REVIEWED BY DAN STUMPF:

   

● CORNELL WOOLRICH “I Wouldn’t be in Your Shoes.” Novelette. First published in Detective Fiction Weekly, 12 March 1938. Collected in I Wouldn’t Be in Your Shoes (Lippincott, hardcover, 1943), as by William Irish. Reprinted many times.

● I WOULDN’T BE IN YOUR SHOES. Monogram, 1948. Don Castle, Elyse Knox, Regis Toomey, and Robert Lowell. Screenplay by Steve Fisher. Produced by Walter Mirisch. Directed by William Nigh.

   At his worst, Woolrich could be wordy, verbose, prolix, repetitive, redundant, tiring and tedious. He could take a metaphor, strap it to the rack, and stretch it till the reader screamed for mercy. But at his best, he could wring poetry out of plot twists and make the pages sing with strange, melancholy music.

   This is Woolrich at his best.

   Tom Quinn starts out on a hot August night as a working stiff, married, and living on the ragged edge of poverty. By the story’s end, it will be Christmas, and he’ll sit on Death Row, framed by circumstances that could only occur in Woolrich’s dark Universe. It begins with him throwing his shoes out the window at noisy cats, builds as the shoes disappear and are mysteriously returned, then twists when he finds money on the street — money taken in a robbery-and-murder committed by someone wearing his shoes. Even his wife begins to doubt his innocence.

   Whereupon Woolrich picks up a familiar theme: The Cop who pinched him begins to doubt his guilt and sets out to find the real killer, a feat achieved with fast-moving prose and a bit of genuine pathos. So Tom is free again. But fate and Woolrich have one last surprise for him….

   In 1948, a producer named Walter Mirisch at Monogram foresaw the end of B-Movies as second-features and began the lengthy and sporadic process of transforming the runty little studio into the less-runty Allied Artists. Mirisch went on to things like West Side Story, Allied Artists gave us Cabaret, but in the meantime, there were still a lot of B’s to churn out, and I Wouldn’t Be in Your Shoes was one of them.

   The thing is, Shoes shows some of the extra care and attention of a producer and studio aiming just a little bit higher. Don Castle and Elyse Knox take the leads as married dancers whose careers have stalled out — not unlike the careers of Castle and Knox themselves — and when he finds the money, they react believably.

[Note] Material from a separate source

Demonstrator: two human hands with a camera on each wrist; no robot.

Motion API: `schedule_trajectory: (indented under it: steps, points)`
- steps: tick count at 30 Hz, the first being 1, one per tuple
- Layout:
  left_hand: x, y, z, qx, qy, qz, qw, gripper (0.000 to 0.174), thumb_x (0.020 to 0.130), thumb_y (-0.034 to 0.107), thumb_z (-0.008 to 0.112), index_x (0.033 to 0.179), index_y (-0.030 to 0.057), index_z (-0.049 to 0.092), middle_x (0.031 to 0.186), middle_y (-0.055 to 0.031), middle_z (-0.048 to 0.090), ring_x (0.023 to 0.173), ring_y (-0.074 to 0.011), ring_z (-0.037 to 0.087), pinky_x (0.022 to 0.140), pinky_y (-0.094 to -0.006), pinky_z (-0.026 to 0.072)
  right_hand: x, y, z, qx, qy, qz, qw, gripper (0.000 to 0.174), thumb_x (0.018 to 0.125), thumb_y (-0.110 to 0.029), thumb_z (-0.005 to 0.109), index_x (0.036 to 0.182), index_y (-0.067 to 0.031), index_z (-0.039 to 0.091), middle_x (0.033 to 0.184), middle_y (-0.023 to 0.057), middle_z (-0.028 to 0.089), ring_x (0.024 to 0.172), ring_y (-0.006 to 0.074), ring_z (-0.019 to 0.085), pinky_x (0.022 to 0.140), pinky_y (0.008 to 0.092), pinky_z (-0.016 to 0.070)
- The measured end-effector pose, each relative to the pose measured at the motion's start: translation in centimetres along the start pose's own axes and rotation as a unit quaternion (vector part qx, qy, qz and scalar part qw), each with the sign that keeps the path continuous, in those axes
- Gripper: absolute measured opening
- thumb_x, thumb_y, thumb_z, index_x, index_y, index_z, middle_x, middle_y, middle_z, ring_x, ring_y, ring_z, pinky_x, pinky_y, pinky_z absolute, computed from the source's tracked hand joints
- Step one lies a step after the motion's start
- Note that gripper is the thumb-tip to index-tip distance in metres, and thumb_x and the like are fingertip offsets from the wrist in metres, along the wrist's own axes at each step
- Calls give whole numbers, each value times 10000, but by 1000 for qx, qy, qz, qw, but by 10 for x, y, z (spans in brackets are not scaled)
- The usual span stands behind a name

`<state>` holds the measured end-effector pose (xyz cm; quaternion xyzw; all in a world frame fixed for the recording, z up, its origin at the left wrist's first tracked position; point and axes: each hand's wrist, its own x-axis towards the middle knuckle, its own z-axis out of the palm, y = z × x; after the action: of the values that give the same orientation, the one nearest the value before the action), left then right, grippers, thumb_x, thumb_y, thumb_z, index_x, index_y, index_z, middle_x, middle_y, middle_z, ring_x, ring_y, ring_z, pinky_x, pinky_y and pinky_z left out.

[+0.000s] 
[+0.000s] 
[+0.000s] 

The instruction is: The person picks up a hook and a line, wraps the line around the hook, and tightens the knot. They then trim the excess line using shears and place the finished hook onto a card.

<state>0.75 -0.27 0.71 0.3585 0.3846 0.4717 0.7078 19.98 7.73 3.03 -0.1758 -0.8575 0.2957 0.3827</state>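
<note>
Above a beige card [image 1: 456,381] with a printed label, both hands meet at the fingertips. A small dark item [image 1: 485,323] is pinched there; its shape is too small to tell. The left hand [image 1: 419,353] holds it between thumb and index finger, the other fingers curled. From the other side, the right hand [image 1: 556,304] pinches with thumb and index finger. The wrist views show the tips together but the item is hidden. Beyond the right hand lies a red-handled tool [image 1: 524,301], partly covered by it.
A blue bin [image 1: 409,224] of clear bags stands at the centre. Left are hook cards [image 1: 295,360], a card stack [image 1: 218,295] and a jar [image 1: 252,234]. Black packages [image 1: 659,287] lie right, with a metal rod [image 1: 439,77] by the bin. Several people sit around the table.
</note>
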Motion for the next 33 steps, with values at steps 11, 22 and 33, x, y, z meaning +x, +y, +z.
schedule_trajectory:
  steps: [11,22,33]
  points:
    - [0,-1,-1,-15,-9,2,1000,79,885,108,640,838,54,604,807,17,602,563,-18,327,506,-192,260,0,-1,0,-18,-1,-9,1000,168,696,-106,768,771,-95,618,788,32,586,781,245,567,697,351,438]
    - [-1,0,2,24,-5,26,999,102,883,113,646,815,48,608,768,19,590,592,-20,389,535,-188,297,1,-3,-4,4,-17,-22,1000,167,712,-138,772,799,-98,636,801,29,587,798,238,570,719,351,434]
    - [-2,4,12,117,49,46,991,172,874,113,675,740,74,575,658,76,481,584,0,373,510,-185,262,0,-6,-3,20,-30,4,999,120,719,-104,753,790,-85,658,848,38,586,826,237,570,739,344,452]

Screenwriter Steve Fisher wisely keeps in as many of the characters and as much of the Woolrich dialogue as the budget will allow, and he even rings in a familiar twist of his own to skew things a bit more.

   What impressed me most about this, though, was the acting. Everyone involved, down to Second Detective, sounds convincing. And Robert Lowell (who he?) makes a lasting impression as the unlucky guy ultimately tracked down by gumshoe Regis Toomey.

   Don’t get me wrong. This is still a B-Movie programmer, with most of the faults attendant on that art form. But it’s interesting and entertaining to see everyone giving it so much.